9.  Data Quality, Data Integration, and Data Virtualization will merge with Master Data Management to form a unified Information Management Platform for structured and unstructured data.  Data quality has been the bain of information systems for as long as they have existed, causing many an IT analyst to obsess over it, and data quality issues contribute to significant losses in system adoption, productivity, and time spent addressing them.  Increasingly, data quality and data integration will be interlocked hand-in-hand to ensure the right, cleansed data is moved to downstream sources by attacking the problem at its root.  Vendors including SAP BusinessObjects, SAS, Informatica, and Talend are all providing these capabilities to some degree today.  Of course, with the amount of relevant data sources exploding in the enterprise and no way to integrate all the data sources into a single physical location while maintaining agility, vendors like Composite Software are providing data virtualization capabilities, whereby canonical information models can be overlayed on top information assets regardless of where they are located, capable of addressing the federation of batch, real-time and event data sources.  These disparate data soures will need to be harmonized by strong Master Data Management capabilities, whereby the definitions of key entities in the enterprise like customers, suppliers, products, etc. can be used to provide semantic unification over these distributed data sources.  Finally, structured, semi-structured, and unstructured information will all be able to be extracted, transformed, loaded, and queried from this ubiquitious information management platform by leveraging the capabilities of text analytics capabilities that continue to grow in importance and combining them with data virtualization capabilities.

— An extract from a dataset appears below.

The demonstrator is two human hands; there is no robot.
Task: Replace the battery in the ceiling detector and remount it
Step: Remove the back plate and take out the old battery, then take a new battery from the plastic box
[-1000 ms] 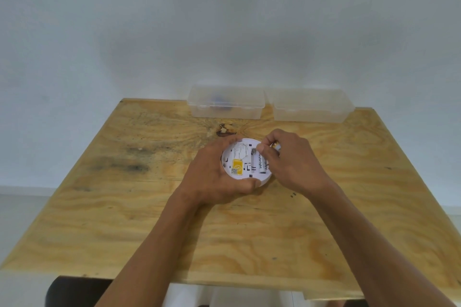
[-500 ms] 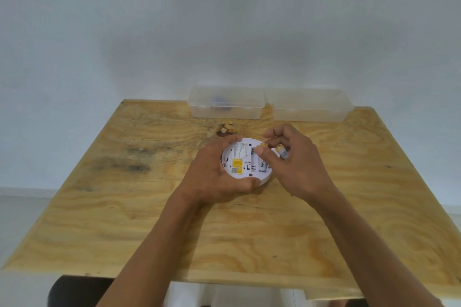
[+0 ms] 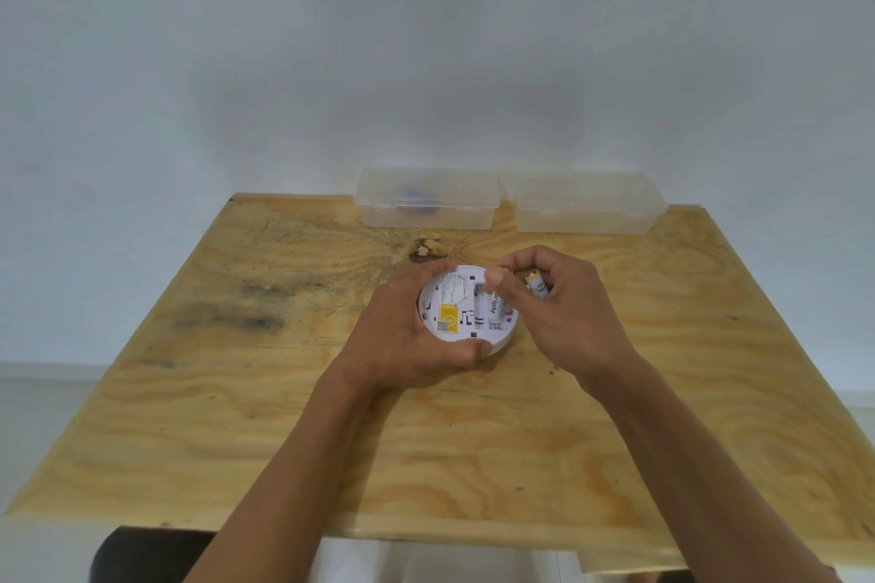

10. Excel will continue to provide the dominant paradigm for end-user BI consumption.  For Excel specifically, the number one analytic tool by far with a home on hundreds of millions of personal desktops, Microsoft has invested significantly in ensuring its continued viability as we move past its second decade of existence, and its adoption shows absolutely no sign of abating any time soon.  With Excel 2010's arrival, this includes significantly enhanced charting capabilities, a server-based mode first released in 2007 called Excel Services, being a first-class citizen in SharePoint, and the biggest disruptor, the launch of PowerPivot, an extremely fast, scalable, in-memory analytic engine that can allow Excel analysis on millions of rows of data at sub-second speeds. While many vendors have tried in vain to displace Excel from the desktops of the business user for more than two decades, none will be any closer to succeeding any time soon.  Microsoft will continue to make sure of that.

And so ends my list of prognostications for Analytics, Business Intelligence, and Performance Management in 2010! What are yours? I welcome your feedback on this list and look forward to hearing your own views on the topic.